TASK STATEMENT. Copies of all lines that contain "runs" are needed; take them from the data below.
DATA PROVIDED START
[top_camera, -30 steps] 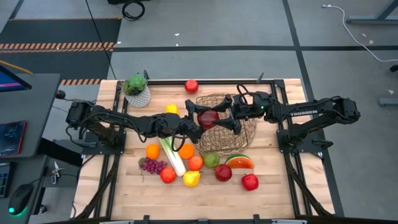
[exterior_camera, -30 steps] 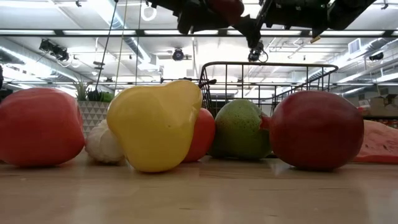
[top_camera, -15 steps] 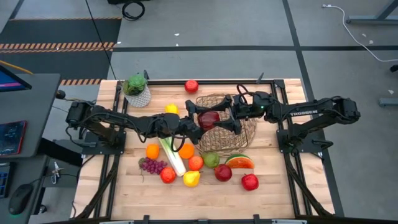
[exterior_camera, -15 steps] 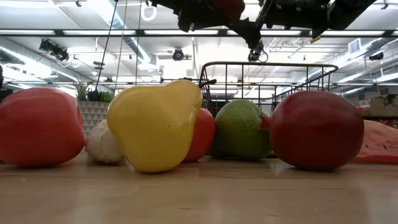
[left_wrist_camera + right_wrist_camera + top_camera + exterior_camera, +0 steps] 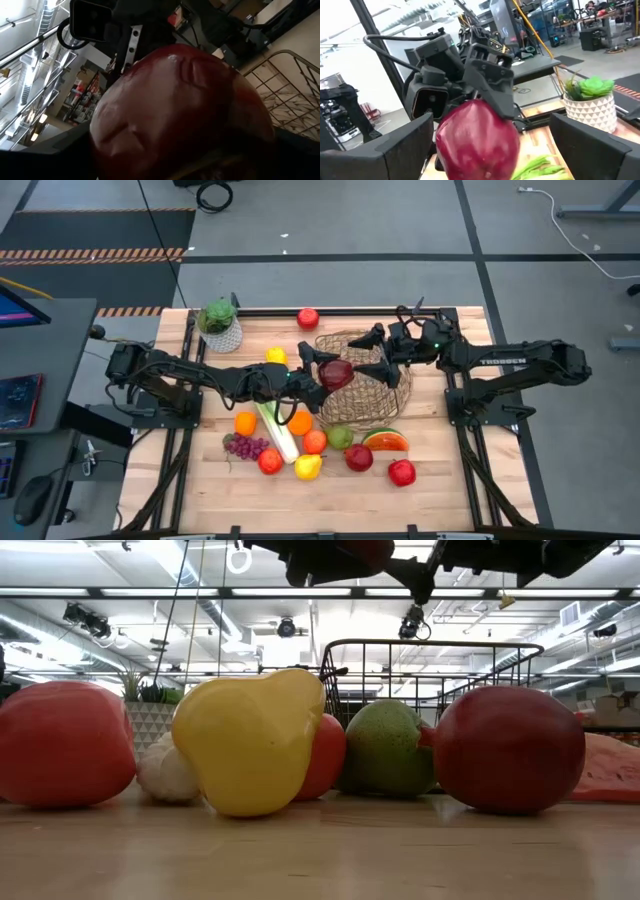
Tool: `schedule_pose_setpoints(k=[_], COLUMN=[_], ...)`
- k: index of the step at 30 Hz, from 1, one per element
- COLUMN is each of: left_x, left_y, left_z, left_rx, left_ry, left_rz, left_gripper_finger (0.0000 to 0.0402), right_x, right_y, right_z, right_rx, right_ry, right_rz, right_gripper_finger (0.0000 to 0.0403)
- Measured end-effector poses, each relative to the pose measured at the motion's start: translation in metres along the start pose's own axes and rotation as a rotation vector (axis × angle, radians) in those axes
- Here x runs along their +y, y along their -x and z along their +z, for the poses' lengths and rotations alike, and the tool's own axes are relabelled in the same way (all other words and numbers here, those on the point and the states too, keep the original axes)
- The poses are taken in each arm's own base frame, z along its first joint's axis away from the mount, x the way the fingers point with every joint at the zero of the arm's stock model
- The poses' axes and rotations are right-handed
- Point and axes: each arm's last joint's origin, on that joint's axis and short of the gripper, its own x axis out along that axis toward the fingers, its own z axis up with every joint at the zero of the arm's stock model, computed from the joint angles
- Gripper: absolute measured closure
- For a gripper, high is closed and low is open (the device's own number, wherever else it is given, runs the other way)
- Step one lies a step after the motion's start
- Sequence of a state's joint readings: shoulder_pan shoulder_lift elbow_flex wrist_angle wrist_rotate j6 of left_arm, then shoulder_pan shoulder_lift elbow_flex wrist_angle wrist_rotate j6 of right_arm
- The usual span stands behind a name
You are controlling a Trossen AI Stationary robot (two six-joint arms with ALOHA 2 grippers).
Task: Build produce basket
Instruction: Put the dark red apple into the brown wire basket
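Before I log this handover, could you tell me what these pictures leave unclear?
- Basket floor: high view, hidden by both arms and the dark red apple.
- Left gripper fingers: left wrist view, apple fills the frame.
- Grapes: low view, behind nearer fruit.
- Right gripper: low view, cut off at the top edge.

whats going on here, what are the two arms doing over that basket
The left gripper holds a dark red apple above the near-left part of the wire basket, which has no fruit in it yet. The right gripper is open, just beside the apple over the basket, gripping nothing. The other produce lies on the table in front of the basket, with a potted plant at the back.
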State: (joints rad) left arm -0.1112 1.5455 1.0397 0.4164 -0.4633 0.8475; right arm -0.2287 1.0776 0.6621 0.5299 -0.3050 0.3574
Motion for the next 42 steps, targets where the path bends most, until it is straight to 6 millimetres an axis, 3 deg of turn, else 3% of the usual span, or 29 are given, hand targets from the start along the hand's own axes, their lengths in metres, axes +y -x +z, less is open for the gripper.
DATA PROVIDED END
TASK SOLUTION.
- Here x runs along their +y, y along their -x and z along their +z, for the poses' lengths and rotations alike, and the tool's own axes are relabelled in the same way (all other words and numbers here, those on the point and the states too, keep the original axes)
- For a gripper, high is closed and low is open (the device's own number, wherever else it is given, runs the other way)

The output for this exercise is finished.